## EXERCISE REQUIREMENTS
Could you restate every line of the data word for word?

★ ★ ★

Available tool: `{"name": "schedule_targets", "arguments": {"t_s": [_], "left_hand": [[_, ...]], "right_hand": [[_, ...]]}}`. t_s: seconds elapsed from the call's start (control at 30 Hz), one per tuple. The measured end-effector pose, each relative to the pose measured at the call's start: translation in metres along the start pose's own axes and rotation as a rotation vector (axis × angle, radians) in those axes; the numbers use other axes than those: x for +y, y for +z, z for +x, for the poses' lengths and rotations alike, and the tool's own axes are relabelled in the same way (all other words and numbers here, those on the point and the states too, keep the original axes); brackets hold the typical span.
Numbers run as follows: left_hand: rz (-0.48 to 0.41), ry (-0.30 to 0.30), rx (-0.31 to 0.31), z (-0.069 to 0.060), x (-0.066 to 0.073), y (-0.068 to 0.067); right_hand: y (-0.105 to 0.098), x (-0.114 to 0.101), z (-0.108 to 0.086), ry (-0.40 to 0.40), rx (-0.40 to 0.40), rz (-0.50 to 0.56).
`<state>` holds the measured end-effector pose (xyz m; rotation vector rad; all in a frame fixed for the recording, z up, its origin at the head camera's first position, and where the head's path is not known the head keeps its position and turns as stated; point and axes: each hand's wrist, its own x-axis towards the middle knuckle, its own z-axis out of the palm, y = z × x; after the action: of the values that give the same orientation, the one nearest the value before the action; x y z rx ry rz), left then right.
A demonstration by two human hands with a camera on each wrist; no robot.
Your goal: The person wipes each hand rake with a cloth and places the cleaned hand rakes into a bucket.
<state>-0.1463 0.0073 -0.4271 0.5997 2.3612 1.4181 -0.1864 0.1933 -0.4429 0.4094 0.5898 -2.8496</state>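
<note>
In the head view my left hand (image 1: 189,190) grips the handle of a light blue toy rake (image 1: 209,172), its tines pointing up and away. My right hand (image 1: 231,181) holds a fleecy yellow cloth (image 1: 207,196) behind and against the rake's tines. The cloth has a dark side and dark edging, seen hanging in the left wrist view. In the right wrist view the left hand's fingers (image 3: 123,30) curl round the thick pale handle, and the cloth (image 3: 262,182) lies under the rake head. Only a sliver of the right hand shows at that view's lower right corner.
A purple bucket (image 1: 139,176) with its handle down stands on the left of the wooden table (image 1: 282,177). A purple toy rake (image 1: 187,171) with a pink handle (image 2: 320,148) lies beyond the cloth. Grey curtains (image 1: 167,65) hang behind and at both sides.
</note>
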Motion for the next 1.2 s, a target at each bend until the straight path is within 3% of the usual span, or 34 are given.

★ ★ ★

## OUTPUT BELOW
Available tool: `{"name": "schedule_targets", "arguments": {"t_s": [_], "left_hand": [[_, ...]], "right_hand": [[_, ...]]}}`. t_s: seconds elapsed from the call's start (control at 30 Hz), one per tuple. The measured end-effector pose, each relative to the pose measured at the call's start: translation in metres along the start pose's own axes and rotation as a rotation vector (axis × angle, radians) in those axes; the numbers use other axes than those: x for +y, y for +z, z for +x, for the poses' lengths and rotations alike, and the tool's own axes are relabelled in the same way (all other words and numbers here, those on the point and the states too, keep the original axes); brackets hold the typical span.
Numbers run as follows: left_hand: rz (-0.48 to 0.41), ry (-0.30 to 0.30), rx (-0.31 to 0.31), z (-0.069 to 0.060), x (-0.066 to 0.073), y (-0.068 to 0.067); right_hand: y (-0.105 to 0.098), x (-0.114 to 0.101), z (-0.108 to 0.086), ry (-0.40 to 0.40), rx (-0.40 to 0.40), rz (-0.50 to 0.56).
`<state>` holds the measured end-effector pose (xyz m; rotation vector rad; all in a frame fixed for the recording, z up, its origin at the head camera's first position, and where the head's path is not known the head keeps its position and turns as stated; point and axes: each hand's wrist, its own x-axis towards the middle knuckle, its own z-axis out of the palm, y = z × x; after the action: of the values that give the same orientation, the one nearest the value before the action; x y z rx ry rz), left then right.
A demonstration by two human hands with a camera on each wrist; no robot.
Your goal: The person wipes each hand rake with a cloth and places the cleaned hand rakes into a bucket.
<state>-0.1463 0.0073 -0.4271 0.5997 2.3612 1.4181 -0.1864 0.1933 -0.4429 0.4094 0.5898 -2.8496</state>
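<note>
In the head view my left hand (image 1: 189,190) grips the handle of a light blue toy rake (image 1: 209,172), its tines pointing up and away. My right hand (image 1: 231,181) holds a fleecy yellow cloth (image 1: 207,196) behind and against the rake's tines. The cloth has a dark side and dark edging, seen hanging in the left wrist view. In the right wrist view the left hand's fingers (image 3: 123,30) curl round the thick pale handle, and the cloth (image 3: 262,182) lies under the rake head. Only a sliver of the right hand shows at that view's lower right corner.
A purple bucket (image 1: 139,176) with its handle down stands on the left of the wooden table (image 1: 282,177). A purple toy rake (image 1: 187,171) with a pink handle (image 2: 320,148) lies beyond the cloth. Grey curtains (image 1: 167,65) hang behind and at both sides.
</note>
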Motion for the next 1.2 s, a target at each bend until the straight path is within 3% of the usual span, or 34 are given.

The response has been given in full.